From: Filipe Manana <fdmanana@gmail.com>
To: Zhao Lei <zhaolei@cn.fujitsu.com>
Cc: "linux-btrfs@vger.kernel.org" <linux-btrfs@vger.kernel.org>
Subject: Re: [PATCH 2/2] btrfs: Fix lost-data-profile caused by balance bg
Date: Wed, 30 Sep 2015 10:44:53 +0100 [thread overview]
Message-ID: <CAL3q7H5STW3oiksr5kASQ+_3soo5O8fTO4PK-Gv+PAhpdwQ02A@mail.gmail.com> (raw)

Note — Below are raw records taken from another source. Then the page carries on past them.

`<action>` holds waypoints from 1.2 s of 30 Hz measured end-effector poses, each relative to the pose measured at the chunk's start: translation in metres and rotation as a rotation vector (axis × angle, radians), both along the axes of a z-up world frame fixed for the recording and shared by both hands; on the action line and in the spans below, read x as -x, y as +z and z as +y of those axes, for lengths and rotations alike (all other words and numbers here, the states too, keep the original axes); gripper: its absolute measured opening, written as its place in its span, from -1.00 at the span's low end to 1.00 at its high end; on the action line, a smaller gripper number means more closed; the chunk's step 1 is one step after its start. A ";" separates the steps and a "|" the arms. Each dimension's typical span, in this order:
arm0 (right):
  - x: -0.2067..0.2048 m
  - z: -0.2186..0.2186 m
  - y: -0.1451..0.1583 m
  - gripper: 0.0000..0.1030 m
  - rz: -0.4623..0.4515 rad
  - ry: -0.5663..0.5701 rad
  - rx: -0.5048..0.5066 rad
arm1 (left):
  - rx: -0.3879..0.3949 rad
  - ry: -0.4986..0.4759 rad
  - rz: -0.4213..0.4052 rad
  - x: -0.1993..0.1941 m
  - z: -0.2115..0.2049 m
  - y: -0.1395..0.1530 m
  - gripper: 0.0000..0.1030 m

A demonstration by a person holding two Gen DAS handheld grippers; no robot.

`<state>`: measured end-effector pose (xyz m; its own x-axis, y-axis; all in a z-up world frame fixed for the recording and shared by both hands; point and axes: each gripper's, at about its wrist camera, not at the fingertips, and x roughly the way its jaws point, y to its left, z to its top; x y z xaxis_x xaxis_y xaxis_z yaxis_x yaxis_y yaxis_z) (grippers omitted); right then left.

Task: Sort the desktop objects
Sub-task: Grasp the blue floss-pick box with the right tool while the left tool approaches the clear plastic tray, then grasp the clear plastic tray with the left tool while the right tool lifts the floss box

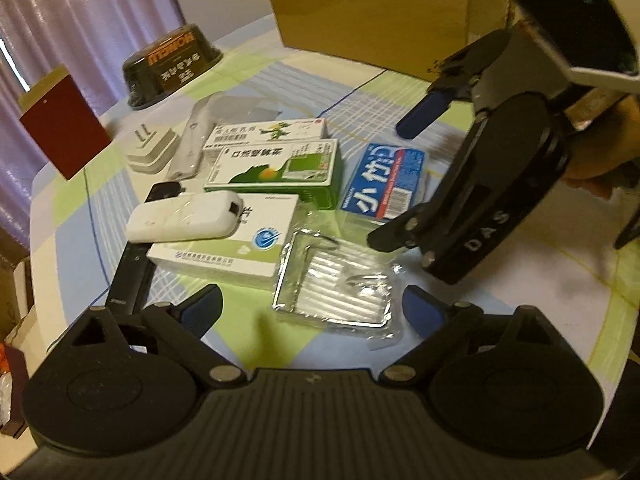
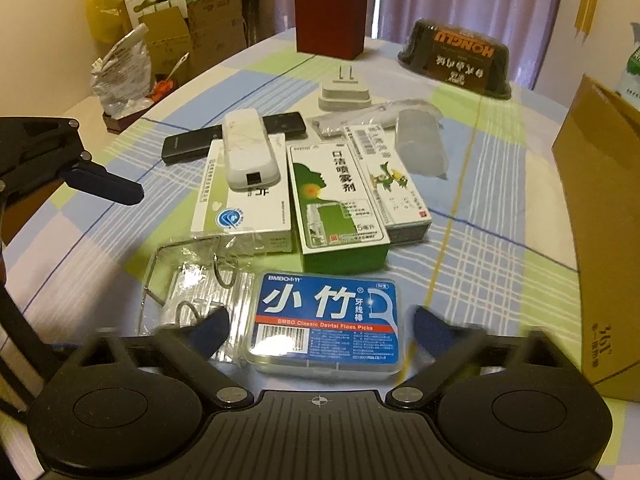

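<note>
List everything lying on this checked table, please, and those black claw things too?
Blue dental floss pick box: one, nearest the right gripper.
Clear plastic packet: one, silvery, beside the floss box.
Green mouth spray carton: one, centre.
White medicine cartons: two, one with a blue logo, one with a green dragon.
White plastic dongle: one, atop the blue-logo carton.
Black slim remote: one, behind.
White plug adapter: one, further back.
Dark bowl: one, upside down, far.
Red box: one, far.
Brown cardboard box: one, table edge.
Left gripper: open.
Right gripper: open, straddling the floss box.

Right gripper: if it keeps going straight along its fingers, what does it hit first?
Most likely the blue dental floss pick box, which lies flat between the open fingers of the right gripper. Behind it stands the green spray box. Height above the table is unclear, so it might pass over.
</note>
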<state>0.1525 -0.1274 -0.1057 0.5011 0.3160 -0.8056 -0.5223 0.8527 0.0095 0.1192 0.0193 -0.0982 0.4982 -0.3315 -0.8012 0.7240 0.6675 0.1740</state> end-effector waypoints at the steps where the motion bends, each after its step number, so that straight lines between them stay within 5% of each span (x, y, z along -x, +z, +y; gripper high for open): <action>1: -0.001 0.000 -0.001 0.72 0.003 0.002 -0.002 | 0.001 -0.004 0.003 0.000 0.000 -0.001 0.84; 12: -0.008 0.003 -0.007 0.73 0.014 0.010 0.017 | -0.001 -0.017 0.025 -0.003 -0.006 -0.014 0.84; 24: -0.009 -0.005 -0.007 0.64 0.026 -0.018 0.004 | -0.040 -0.031 0.054 -0.009 -0.015 -0.025 0.53; 36: -0.002 -0.024 0.014 0.64 0.006 -0.074 -0.023 | -0.023 0.073 0.082 -0.006 -0.010 -0.008 0.39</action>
<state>0.1542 -0.1513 -0.0916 0.5188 0.2970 -0.8017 -0.4576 0.8885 0.0330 0.1253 0.0093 -0.1063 0.4525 -0.2778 -0.8474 0.6861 0.7155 0.1318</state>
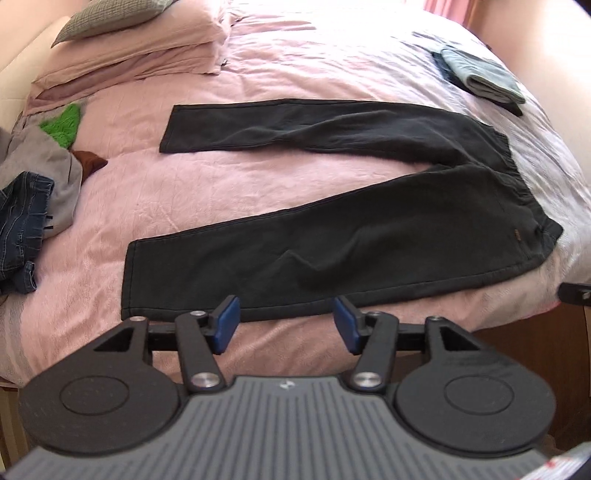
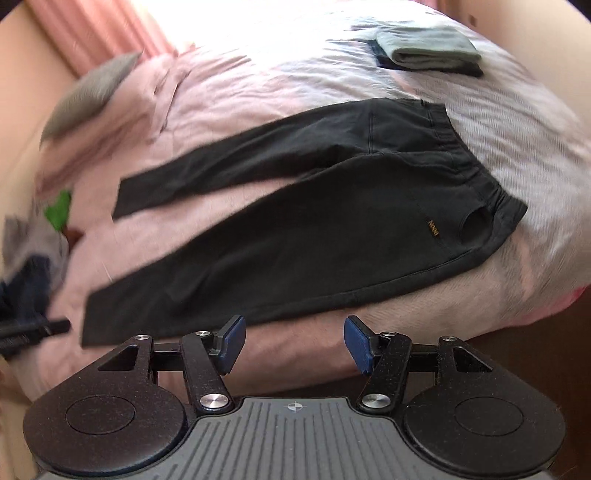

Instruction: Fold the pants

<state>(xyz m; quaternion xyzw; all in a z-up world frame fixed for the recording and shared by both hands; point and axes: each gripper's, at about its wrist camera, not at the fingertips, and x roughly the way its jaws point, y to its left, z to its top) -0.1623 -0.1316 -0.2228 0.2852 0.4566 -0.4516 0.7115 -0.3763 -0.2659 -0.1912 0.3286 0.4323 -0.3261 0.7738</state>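
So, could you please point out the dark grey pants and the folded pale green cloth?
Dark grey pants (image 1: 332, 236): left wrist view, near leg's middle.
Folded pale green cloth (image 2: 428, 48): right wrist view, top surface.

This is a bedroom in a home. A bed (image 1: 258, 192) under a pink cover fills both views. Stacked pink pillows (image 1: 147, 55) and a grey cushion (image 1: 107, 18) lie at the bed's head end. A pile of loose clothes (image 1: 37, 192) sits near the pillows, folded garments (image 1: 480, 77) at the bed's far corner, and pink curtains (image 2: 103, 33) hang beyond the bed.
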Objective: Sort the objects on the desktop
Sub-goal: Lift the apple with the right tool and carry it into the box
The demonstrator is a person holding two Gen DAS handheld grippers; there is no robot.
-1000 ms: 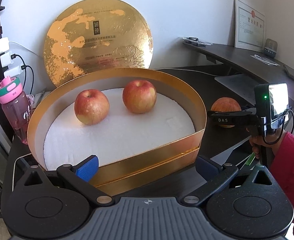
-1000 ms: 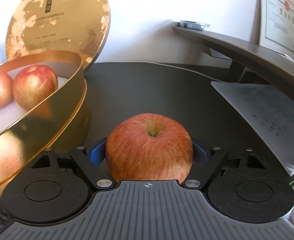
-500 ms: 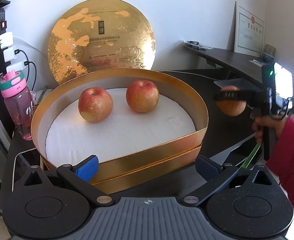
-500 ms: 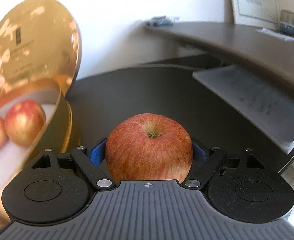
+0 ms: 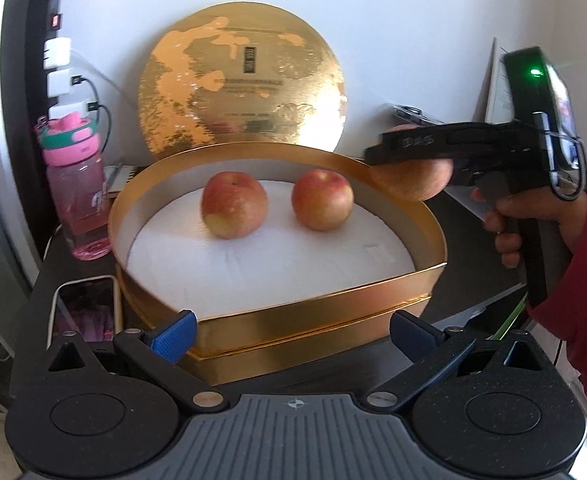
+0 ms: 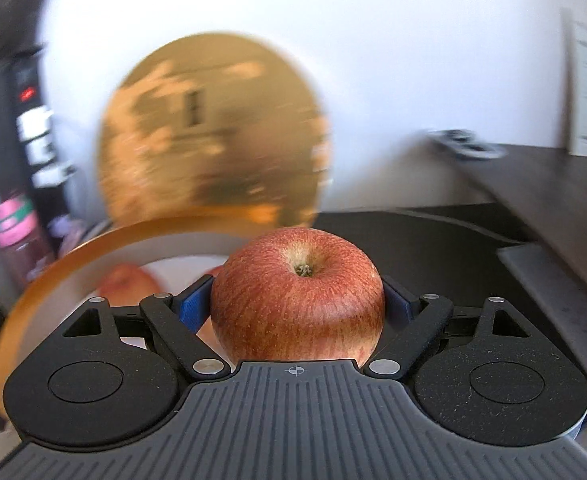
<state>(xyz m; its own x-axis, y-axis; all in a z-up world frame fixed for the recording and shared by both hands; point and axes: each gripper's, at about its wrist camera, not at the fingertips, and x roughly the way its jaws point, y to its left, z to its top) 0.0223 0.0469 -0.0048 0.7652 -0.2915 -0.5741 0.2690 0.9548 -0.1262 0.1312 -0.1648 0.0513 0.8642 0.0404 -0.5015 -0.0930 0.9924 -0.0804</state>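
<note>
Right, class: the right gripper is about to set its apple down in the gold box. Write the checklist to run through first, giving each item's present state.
1. Right gripper shut on the held apple: ok.
2. Held apple over the gold box: cannot tell; it hangs at the right rim.
3. Bare white liner free for a third apple: ok.
4. Two boxed apples apart from each other: ok.
5. Left gripper open and outside the box: ok.
6. Lid off, leaning on the wall: ok.

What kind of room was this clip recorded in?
Probably an office: a dark desk, a power strip with chargers plugged in by the wall, and a framed certificate on the raised ledge.
</note>
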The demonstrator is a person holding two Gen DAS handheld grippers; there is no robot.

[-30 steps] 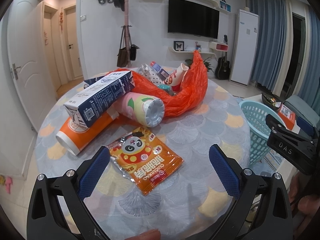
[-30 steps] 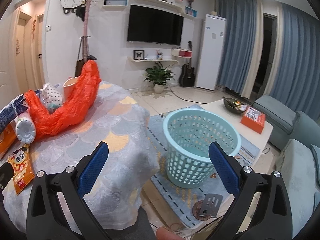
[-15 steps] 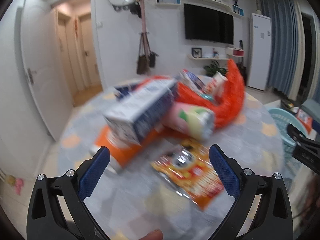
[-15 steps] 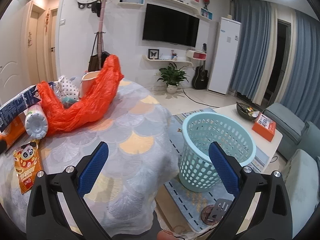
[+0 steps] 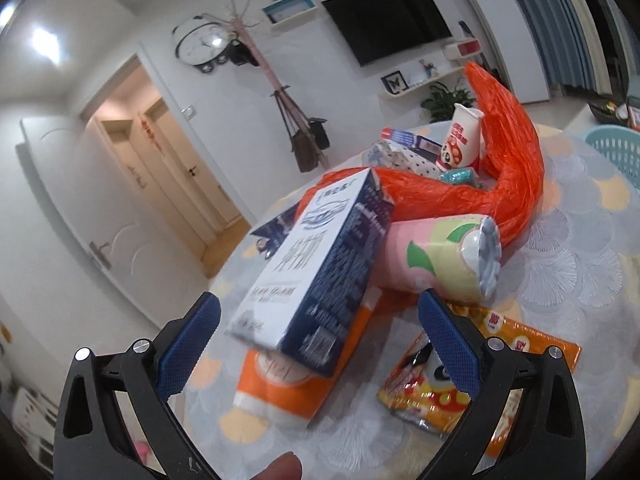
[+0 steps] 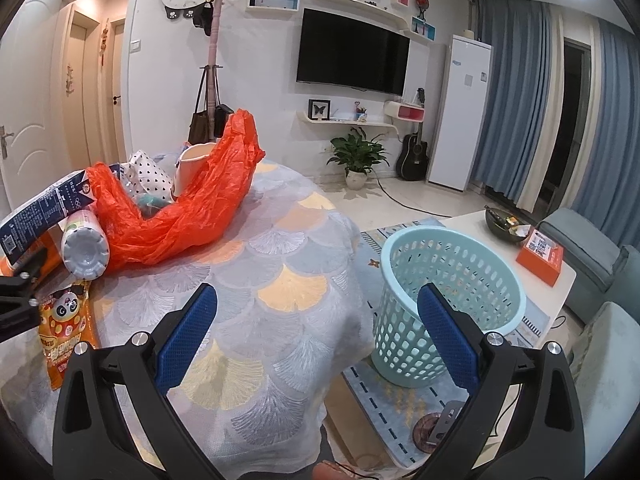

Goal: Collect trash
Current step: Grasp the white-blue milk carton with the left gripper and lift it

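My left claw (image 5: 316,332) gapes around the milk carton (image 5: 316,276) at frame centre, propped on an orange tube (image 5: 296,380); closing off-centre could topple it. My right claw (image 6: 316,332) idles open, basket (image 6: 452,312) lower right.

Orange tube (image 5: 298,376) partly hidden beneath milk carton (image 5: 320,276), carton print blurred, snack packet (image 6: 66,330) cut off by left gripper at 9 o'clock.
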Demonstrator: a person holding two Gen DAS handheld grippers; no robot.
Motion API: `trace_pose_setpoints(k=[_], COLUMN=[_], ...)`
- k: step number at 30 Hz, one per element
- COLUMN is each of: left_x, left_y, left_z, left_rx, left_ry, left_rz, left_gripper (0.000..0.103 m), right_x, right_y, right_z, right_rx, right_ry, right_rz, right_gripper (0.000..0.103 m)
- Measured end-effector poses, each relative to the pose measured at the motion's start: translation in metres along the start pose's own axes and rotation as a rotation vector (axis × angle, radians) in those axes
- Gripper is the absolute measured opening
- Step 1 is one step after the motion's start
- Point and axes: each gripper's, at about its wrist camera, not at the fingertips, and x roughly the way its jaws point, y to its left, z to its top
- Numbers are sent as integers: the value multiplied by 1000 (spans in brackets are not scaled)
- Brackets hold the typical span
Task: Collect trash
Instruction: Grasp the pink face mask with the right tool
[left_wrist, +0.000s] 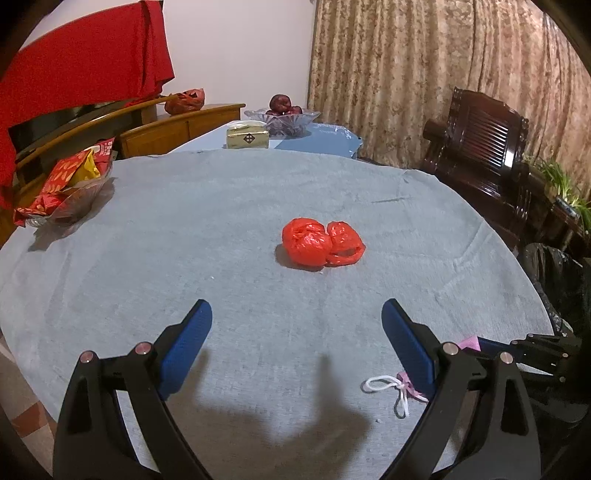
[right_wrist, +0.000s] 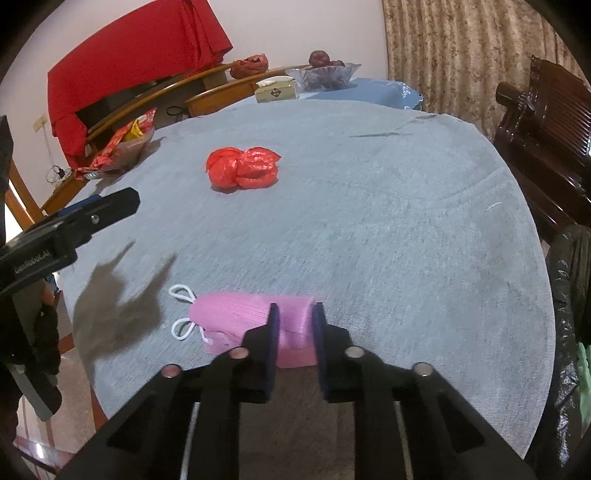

In-Reply-To: <00ff01d0fb59$acaa56d0$05ff0470$@cn.fujitsu.com>
On Wed, Sep 30, 2015 at 9:26 AM, Zhao Lei <zhaolei@cn.fujitsu.com> wrote:
> Hi, Filipe Manana
>
>> -----Original Message-----
>> From: Filipe Manana [mailto:fdmanana@gmail.com]
>> Sent: Wednesday, September 30, 2015 3:41 PM
>> To: Zhao Lei <zhaolei@cn.fujitsu.com>
>> Cc: linux-btrfs@vger.kernel.org
>> Subject: Re: [PATCH 2/2] btrfs: Fix lost-data-profile caused by balance bg
>>
>> On Wed, Sep 30, 2015 at 5:20 AM, Zhao Lei <zhaolei@cn.fujitsu.com> wrote:
>> > Hi, Filipe Manana
>> >
>> > Thanks for reviewing.
>> >
>> >> -----Original Message-----
>> >> From: Filipe Manana [mailto:fdmanana@gmail.com]
>> >> Sent: Tuesday, September 29, 2015 11:48 PM
>> >> To: Zhao Lei <zhaolei@cn.fujitsu.com>
>> >> Cc: linux-btrfs@vger.kernel.org
>> >> Subject: Re: [PATCH 2/2] btrfs: Fix lost-data-profile caused by
>> >> balance bg
>> >>
>> >> On Tue, Sep 29, 2015 at 2:51 PM, Zhao Lei <zhaolei@cn.fujitsu.com> wrote:
>> >> > Reproduce:
>> >> > (In integration-4.3 branch)
>> >> >
>> >> > TEST_DEV=(/dev/vdg /dev/vdh)
>> >> > TEST_DIR=/mnt/tmp
>> >> >
>> >> > umount "$TEST_DEV" >/dev/null
>> >> > mkfs.btrfs -f -d raid1 "${TEST_DEV[@]}"
>> >> >
>> >> > mount -o nospace_cache "$TEST_DEV" "$TEST_DIR"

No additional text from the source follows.